Yâni “siyâseten” yalan-yanlış konuşabilir, sövüp sayabilir, herşeyi söyleyebilirsin, kılıf hazır “siyâseten“ dedinmi herşey câiz. Hem ne olmuşki “dün dündür, bugün bugündür”
Bir iki gün evvel televizyonda Binali Yıldırım‘ı dinliyorum, herşey ayan-beyan ortada olmasına rağmen, o kadar çok, ve rahatlıkla yalan söylüyor ki her şeyin farkında olmasam, neredeyse bende kendisine inanacağım.
“Çaldılar” deyip yalan söylemiş, “siyâseten, mecbûren söyledim” deyip tekrâr yalan söylüyor. Yalanını itirâf ederken dahi yalan söylüyor.
“Siyasâl islamcılar” o kadar kolay yalan söylüyorlar ki, zannediyorum söyledikleri yalanın doğru olduğuna önce kendileri inanıyor.
Evet, AKP’liler yalanda çığır açtı.
Hele hele Erdoğan, öyle pişkin, öyle profesyonelki onu hiçbir kategoriye koyamıyorum, yalan hususunda bütün meşhûr yalancıları alt-üst edip, bütün katagorileri şampiyon olarak bitiriyor.
Zannediyorum Müseylime-i Kezzâb canlanıp gelse, AKP’lilere yalanı öğreten “şeyh-ül ekber-i kezzâb” kimse, rahle-i tedrisine oturup, ondan ders alır.
“İzzet, şeref, doğruluk” siyâsîlerde bu vasıflarla alakalı “doğru” bir çizgi olduğunu düşünmüyorum, birçoğunun lügatlarında bu kelimelerin olduğunu da zannetmiyorum.
“İzzet, şeref, doğruluk” AKP pazarında kaç para eder acaba ? Muhtemelen beş kuruş değeri yoktur.
Efendimiz (sav) “Yalanla imân aynı kalpte barınmaz” buyuruyor.
Bediüzzaman Hazretleri, “Yalan bir lâfz-ı kâfirdir.” diyerek bu hakikati bir başka şekilde ifade etmiş; onun küfrün esâsı ve nifâkın birinci alâmeti olduğunu söylemiş ve küfrün arkadaşı olan kizbden çekinmeleri için mü’minleri uyarmıştır.
Korkmasam çoğunun mü’min olmadığına hükmedeceğim.
Yine “Resulullah (s.a.v.) buyurdular ki: “Dört haslet vardır ki; kimde bu hasletler bulunursa o kimse halis münafıktır. Kimde de bunlardan biri bulunursa, onu bırakıncaya kadar kendinde nifâktan bir haslet var demektir:
• Emânet edilince hıyânet eder,
• konuşunca yalan söyler,
• söz verince sözünde durmaz,
• husûmet edince haddi aşar.” (Buharî, İmân)

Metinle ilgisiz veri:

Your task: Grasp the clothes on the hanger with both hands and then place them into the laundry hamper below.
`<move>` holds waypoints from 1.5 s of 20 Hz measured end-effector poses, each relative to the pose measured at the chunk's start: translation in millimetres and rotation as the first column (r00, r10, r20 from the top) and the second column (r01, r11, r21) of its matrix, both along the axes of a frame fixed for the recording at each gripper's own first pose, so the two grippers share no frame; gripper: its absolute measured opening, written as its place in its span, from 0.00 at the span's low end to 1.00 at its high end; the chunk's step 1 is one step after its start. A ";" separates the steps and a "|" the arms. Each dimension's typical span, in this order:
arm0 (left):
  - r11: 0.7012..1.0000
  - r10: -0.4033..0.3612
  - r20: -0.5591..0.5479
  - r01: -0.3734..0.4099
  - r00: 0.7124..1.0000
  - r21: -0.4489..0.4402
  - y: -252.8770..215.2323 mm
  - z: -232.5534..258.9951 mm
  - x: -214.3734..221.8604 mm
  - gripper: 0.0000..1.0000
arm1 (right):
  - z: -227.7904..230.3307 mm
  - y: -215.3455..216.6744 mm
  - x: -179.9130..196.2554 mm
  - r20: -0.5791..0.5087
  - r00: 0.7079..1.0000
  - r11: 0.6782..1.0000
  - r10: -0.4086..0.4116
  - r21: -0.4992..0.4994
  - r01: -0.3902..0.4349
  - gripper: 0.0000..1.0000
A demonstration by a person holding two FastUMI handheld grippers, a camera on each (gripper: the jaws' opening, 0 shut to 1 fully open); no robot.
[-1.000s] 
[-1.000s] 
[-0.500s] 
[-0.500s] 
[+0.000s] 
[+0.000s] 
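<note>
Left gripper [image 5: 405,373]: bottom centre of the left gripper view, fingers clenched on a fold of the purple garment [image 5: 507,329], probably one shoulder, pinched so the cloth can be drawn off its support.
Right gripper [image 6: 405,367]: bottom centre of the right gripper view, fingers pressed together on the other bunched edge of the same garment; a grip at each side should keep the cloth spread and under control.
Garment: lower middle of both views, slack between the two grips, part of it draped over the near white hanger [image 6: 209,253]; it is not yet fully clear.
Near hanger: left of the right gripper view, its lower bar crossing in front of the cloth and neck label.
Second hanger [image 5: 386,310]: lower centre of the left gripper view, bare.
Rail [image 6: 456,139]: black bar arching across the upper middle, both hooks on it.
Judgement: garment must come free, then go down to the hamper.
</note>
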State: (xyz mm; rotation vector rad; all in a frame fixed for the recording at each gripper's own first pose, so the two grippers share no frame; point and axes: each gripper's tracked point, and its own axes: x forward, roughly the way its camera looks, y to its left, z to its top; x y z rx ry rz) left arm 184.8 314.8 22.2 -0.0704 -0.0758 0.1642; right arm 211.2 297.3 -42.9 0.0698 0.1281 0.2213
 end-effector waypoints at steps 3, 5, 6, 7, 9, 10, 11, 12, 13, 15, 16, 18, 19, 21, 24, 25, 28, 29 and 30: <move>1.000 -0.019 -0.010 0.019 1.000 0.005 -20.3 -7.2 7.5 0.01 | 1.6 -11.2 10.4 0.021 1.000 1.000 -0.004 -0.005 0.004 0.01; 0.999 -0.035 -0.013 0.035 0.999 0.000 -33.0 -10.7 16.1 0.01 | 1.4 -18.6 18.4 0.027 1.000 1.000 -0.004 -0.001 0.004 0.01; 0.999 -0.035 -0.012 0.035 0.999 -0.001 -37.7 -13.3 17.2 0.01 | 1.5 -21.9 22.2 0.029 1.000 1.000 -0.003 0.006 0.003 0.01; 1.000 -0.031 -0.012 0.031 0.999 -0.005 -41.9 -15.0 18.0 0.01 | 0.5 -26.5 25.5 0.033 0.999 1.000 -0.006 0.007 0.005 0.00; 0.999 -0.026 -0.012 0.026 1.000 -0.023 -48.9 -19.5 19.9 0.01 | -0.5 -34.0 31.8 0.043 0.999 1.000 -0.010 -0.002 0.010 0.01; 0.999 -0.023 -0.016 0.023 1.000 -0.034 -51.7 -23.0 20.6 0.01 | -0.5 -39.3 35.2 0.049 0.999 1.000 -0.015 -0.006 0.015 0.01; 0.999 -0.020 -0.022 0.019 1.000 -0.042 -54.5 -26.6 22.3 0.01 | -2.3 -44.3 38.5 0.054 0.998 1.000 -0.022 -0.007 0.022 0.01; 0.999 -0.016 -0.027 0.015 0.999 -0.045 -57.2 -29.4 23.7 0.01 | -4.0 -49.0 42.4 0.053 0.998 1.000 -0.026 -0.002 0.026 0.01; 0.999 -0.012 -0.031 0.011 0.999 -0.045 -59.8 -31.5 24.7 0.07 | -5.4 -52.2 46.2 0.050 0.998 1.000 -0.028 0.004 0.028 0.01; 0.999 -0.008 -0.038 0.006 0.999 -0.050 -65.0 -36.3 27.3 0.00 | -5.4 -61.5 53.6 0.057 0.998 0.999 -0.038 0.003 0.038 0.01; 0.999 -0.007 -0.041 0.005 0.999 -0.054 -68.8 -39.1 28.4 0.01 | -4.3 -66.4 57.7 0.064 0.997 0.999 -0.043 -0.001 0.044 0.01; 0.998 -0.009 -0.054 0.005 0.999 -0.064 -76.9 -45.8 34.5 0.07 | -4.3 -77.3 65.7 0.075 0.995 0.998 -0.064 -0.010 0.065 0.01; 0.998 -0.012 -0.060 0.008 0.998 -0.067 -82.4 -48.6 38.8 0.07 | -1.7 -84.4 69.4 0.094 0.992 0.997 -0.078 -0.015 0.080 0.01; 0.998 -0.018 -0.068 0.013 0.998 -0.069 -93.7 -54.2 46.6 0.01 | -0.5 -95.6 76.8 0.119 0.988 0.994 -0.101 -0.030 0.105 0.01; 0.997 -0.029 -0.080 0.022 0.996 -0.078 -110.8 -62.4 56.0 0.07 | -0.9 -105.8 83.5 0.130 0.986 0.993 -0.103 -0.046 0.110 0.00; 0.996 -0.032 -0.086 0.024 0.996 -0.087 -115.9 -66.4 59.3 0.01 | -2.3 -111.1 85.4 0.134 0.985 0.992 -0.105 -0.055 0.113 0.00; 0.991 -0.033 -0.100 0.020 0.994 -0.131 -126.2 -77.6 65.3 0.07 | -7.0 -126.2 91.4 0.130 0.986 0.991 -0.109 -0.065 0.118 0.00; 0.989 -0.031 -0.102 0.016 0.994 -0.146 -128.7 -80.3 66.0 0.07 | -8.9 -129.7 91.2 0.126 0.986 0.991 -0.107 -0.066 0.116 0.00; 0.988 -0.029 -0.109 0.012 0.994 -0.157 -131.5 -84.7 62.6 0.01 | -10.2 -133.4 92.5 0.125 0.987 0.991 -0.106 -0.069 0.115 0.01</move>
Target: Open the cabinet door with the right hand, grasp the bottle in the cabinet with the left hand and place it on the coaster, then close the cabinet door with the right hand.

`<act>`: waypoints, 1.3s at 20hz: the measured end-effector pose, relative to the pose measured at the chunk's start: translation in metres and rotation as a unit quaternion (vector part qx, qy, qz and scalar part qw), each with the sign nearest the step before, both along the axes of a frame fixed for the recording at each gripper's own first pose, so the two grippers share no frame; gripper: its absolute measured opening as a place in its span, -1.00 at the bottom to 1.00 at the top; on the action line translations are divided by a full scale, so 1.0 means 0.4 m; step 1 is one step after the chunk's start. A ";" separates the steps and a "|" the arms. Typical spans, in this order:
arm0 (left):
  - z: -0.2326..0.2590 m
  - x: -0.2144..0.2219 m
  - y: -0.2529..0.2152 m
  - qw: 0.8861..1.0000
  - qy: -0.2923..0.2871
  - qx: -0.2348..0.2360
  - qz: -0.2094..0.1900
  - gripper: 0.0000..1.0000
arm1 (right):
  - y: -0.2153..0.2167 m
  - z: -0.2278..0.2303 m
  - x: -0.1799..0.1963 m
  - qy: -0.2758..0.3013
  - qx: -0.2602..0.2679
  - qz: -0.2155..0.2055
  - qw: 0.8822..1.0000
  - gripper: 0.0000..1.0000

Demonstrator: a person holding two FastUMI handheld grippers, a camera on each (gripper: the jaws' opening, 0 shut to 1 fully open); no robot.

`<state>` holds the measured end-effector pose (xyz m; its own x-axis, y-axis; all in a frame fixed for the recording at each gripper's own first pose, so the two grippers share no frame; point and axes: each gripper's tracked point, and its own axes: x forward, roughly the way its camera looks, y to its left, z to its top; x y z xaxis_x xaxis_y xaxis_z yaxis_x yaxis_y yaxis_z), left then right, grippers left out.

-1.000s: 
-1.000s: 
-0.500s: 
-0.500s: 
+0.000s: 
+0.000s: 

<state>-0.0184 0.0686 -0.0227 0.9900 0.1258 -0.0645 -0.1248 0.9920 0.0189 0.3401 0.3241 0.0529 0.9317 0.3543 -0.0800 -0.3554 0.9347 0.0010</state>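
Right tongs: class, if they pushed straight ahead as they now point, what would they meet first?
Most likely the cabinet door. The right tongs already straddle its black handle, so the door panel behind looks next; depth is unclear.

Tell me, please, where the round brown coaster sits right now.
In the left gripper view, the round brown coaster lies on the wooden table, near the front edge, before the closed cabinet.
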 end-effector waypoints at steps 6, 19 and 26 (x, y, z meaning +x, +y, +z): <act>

“Emanet, söz vermek” buradaki yazımın konusu değil, fakat yalan, fakat yalan.
Hele birde “husûmet edince haddi aşmak” yok mu, işte buna değinmek istiyorum.
Eğer ülkemizi çok zâlim amansız bir düşmanımız işgâl etseydi, halkın %80’inin destekleyip sevdiği,
• Eğitimci
• Hukukcu
• Asker
• Polis
• Tıpcı
• Hâriciyeci
• İşadamı gibi
Bütün yetişmiş unsurlarını darmadağın eder, bu kurumları çökertir, üstüne üstlük mazlûmlarada işkence yapardı.
İşte Erdoğan ve AKP tamda bunu yapıyor. Husûmette bu kadar ileri gidilemez.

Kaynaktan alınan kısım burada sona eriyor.